According to an embodiment the ion guide further comprises
means arranged and adapted to vary, increase or decrease the
amplitude of the one or more transient DC voltages or potentials
or the one or more transient DC voltage or potential waveforms
with time or wherein the amplitude of the one or more transient
DC voltages or potentials or the one or more transient DC voltage
or potential waveforms is ramped, stepped, scanned or varied
linearly or non-linearly with time.
In a mode of operation the one or more transient DC
voltages or potentials or the one or more transient DC voltage or
potential waveforms are preferably translated along the length of
the ion guide at a velocity selected from the group consisting
of: (i) < 100 m/s; (ii) 100-200 m/s; (iii) 200-300 m/s; (iv) 300-
400 m/s; (v) 400-500 m/s; (vi) 500-600 m/s; (vii) 600-700 m/s;
(viii) 700-800 m/s; (ix) 800-900 m/s; (x) 900-1000 m/s; (xi)

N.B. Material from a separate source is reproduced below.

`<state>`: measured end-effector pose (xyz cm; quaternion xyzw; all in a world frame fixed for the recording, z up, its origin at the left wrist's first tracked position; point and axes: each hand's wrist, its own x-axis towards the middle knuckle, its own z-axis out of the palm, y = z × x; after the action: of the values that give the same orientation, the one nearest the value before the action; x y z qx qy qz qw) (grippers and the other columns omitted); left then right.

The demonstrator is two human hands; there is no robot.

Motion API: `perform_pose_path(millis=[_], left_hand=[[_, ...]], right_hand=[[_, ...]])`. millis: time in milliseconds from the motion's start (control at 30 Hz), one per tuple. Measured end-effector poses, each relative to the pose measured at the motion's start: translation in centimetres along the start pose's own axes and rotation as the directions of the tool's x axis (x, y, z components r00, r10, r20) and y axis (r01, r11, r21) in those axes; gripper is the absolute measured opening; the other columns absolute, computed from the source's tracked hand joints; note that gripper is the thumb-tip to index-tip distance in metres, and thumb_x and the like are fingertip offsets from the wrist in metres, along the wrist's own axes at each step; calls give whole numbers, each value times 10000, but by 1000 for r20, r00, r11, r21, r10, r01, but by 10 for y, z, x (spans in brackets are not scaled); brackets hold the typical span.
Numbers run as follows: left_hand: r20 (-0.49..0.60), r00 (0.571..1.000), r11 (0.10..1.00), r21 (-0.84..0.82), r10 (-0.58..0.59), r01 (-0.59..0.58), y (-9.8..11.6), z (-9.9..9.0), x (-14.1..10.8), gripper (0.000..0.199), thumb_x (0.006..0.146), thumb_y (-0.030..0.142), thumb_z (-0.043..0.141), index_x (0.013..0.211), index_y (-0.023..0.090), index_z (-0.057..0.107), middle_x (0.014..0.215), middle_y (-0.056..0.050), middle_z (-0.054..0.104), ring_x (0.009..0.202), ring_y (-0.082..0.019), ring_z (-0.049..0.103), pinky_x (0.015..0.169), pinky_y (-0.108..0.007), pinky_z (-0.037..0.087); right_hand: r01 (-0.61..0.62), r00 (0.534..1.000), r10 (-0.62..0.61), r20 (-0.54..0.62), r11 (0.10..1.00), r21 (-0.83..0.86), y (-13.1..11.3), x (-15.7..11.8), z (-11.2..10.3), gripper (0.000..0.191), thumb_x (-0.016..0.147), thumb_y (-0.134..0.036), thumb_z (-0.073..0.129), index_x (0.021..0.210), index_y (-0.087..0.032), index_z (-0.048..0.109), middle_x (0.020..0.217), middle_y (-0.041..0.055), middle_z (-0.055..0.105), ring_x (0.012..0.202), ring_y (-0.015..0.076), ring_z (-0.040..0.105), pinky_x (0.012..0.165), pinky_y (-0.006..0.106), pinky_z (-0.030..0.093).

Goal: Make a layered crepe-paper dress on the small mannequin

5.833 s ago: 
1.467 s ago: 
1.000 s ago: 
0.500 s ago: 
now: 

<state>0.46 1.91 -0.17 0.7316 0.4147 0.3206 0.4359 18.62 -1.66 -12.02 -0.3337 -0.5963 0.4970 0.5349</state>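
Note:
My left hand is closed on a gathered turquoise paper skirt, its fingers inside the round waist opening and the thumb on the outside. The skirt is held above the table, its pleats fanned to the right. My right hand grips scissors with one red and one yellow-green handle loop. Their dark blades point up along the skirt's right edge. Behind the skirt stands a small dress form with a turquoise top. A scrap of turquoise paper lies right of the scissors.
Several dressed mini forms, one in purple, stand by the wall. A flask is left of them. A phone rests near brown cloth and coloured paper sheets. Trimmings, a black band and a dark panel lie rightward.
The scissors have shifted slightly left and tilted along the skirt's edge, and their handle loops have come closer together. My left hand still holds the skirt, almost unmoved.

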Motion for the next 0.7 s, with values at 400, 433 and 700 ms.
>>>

1000-1100 m/s; (xii) 1100-100 m/s; (xiii) 1200-1300 m/s; (xiv)
1300-1400 m/s; (xv) 1400-1500 m/s; (xvi) 1500-1600 m/s; (xvii)
1600-1700 m/s; (xviii) 1700-1800 m/s; (xix) 1800-1900 m/s; (xx)
1900-2000 m/s; (xxi) 2000-2100 m/s; (xxii) 2100-2200 m/s; (xxiii)
2200-2300 m/s; (xxiv) 2300-2400 m/s; (xxv) 2400-2500 m/s; (xxvi)
2500-2600 m/s; (xxvii) 2600-2700 m/s; (xxviii) 2700-2800 m/s;
(xxix) 2800-2900 m/s; (xxx) 2900-3000 m/s; and (xxxi) > 3000 m/s.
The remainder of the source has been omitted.